Ты кое-как отводишь руки назад, пока не упираешься наконец ладонями в крышку гроба, примерно над уровнем плеч. Предплечья начинает ломить, кости рук угрожают раздавить ребра. Лицо словно зажато в клетку, образованную твоими конечностями, и воздуха в ней все меньше. Не давая развернуться, ты думаешь, какое будет лицо у санитара, когда ты доберешься до него. И принимаешься давить на крышку.

От первого толчка земля снаружи едва шевелится. Ты даешь напряженным рукам немного отдохнуть и толкаешь снова. Ничего. Ты не знаешь, сколько в гробу гвоздей и какую толщу земли пытаешься сдвинуть. Ты упираешься локтями в стенки гроба и давишь изо всех сил. Ничего, кроме безмолвной колышущейся тьмы. Если поддастся крышка, а не гвозди, то земля всем весом обрушится на тебя. Руки ходят ходуном, их обжигает болью, но ты все давишь.

Потом происходит худшее, что можно представить. Давление сверху возрастает. Ты ощущаешь это на пределе усилий и уверен, что дело тут не в ослабевших руках. Сначала ты думаешь: это санитар пришел и встал на могилу, чтобы ты наверняка не выбрался. А затем тебе в голову приходит другая мысль. Может, надежда и бредовая, но ты заставляешь себя сложить руки на груди, ощущая их пульсацию. Ты слушаешь.

Довольно долгое время ты не слышишь ничего.

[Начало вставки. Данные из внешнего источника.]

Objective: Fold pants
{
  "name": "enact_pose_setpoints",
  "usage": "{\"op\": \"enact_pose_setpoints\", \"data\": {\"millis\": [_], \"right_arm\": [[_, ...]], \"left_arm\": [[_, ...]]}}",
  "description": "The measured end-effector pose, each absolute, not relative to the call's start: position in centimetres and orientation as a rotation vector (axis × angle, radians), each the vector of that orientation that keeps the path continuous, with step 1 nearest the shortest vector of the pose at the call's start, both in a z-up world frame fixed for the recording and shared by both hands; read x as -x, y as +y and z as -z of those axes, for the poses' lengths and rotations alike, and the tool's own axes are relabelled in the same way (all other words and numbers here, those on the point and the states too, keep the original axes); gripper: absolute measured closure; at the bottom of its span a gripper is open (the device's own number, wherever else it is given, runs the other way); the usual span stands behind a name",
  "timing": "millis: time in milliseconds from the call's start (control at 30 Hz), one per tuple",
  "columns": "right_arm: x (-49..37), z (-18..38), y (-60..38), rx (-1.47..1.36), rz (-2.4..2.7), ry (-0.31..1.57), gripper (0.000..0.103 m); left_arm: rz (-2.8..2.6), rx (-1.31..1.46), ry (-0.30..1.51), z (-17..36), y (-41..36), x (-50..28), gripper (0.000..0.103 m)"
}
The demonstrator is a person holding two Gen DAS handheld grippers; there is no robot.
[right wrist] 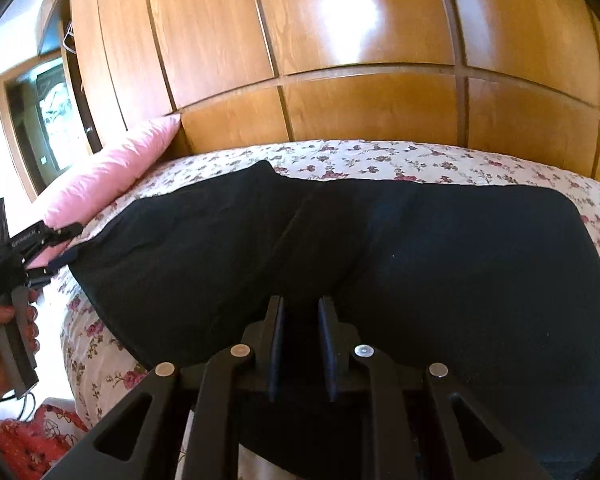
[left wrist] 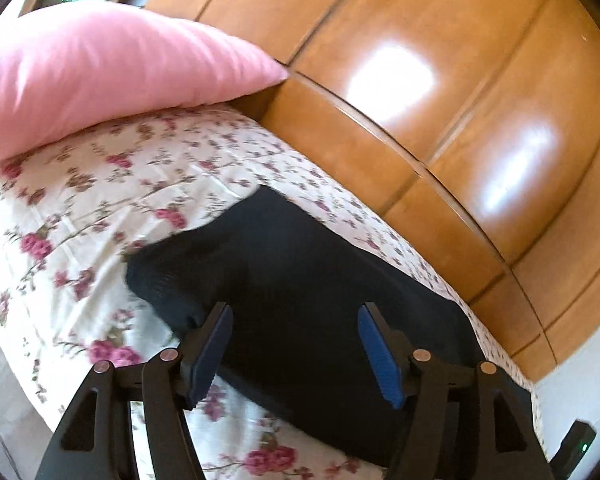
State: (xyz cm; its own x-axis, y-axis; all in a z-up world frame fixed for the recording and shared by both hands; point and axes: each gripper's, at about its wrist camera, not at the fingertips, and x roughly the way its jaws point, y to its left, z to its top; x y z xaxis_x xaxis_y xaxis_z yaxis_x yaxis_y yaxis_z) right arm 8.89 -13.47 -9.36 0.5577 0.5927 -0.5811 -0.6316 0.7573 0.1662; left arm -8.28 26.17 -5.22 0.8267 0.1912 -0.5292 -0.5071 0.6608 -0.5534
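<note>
Black pants point(right wrist: 420, 260) lie spread across a floral bed sheet point(right wrist: 380, 156), filling most of the right wrist view. My right gripper point(right wrist: 301, 304) sits low on their near edge. Its jaws are nearly together with black cloth filling the narrow gap, and creases run toward them. In the left wrist view the left end of the pants point(left wrist: 300, 272) lies under my left gripper point(left wrist: 295, 308), whose blue pads point(left wrist: 212, 344) stand wide apart and touch nothing. The right wrist view shows that left gripper point(right wrist: 70, 244) open just off the pants' left end, held by a hand point(right wrist: 4, 332).
A pink pillow point(left wrist: 100, 68) rests on the bed's left end, against a glossy wooden wardrobe point(right wrist: 340, 40) that runs along the bed's far side. Bare floral sheet point(left wrist: 100, 200) lies between pillow and pants. Red patterned cloth point(right wrist: 28, 440) lies below the bed at the lower left.
</note>
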Motion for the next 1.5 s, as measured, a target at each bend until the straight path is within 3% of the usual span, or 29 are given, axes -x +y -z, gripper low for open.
{"op": "enact_pose_setpoints", "data": {"millis": [133,267,500,1367,1500], "right_arm": [[-8.6,9.3,-13.3,0.085,-0.719,0.647,0.084],[-8.6,9.3,-13.4,0.078,-0.72,0.649,0.084],[-8.7,9.3,-13.5,0.075,-0.721,0.653,0.084],[-8.6,9.3,-13.9,0.049,-0.714,0.662,0.084],[-8.6,9.3,-13.9,0.05,-0.714,0.665,0.084]], "left_arm": [[-0.477,0.701,0.417,4.4,26.0,9.2,0.037],[-0.56,0.663,0.411,3.9,26.5,9.7,0.027],[-0.516,0.815,0.552,7.2,28.5,9.2,0.027],[-0.391,0.853,0.55,7.6,28.3,6.2,0.027],[-0.37,1.022,0.498,8.0,30.3,7.4,0.035]]}}
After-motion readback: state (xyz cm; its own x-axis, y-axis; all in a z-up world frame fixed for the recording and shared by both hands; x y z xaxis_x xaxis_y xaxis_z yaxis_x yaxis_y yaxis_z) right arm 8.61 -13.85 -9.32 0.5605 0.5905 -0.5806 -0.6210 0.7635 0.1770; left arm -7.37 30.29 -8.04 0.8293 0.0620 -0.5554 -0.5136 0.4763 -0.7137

Ты противишься желанию еще раз проверить давление на крышку, потому что не помнишь уже, какое оно было. Ты не уверен даже, способен ли услышать то, ради чего напрягаешь слух.

Тьма давит тебе на глаза, пляшут несуществующие искорки.

А потом ты, кажется, слышишь. Ты напрягаешь все чувства, и спустя растянувшееся мгновение, во время которого ты словно балансируешь во мраке, звук повторяется: слышно, как где-то наверху скребут землю. Снова представляется санитар: он разрывает могилу, чтобы удостовериться, что ты умер. Но этот кошмар – последний; свежие трупы выкапывают с единственной целью, и ты ее знаешь. Они пришли сделать из тебя зомби. Ты затаился в ожидании, разминая затекшие руки, собираясь с силами. Изумятся ли они настолько, что забудут про свои лопаты?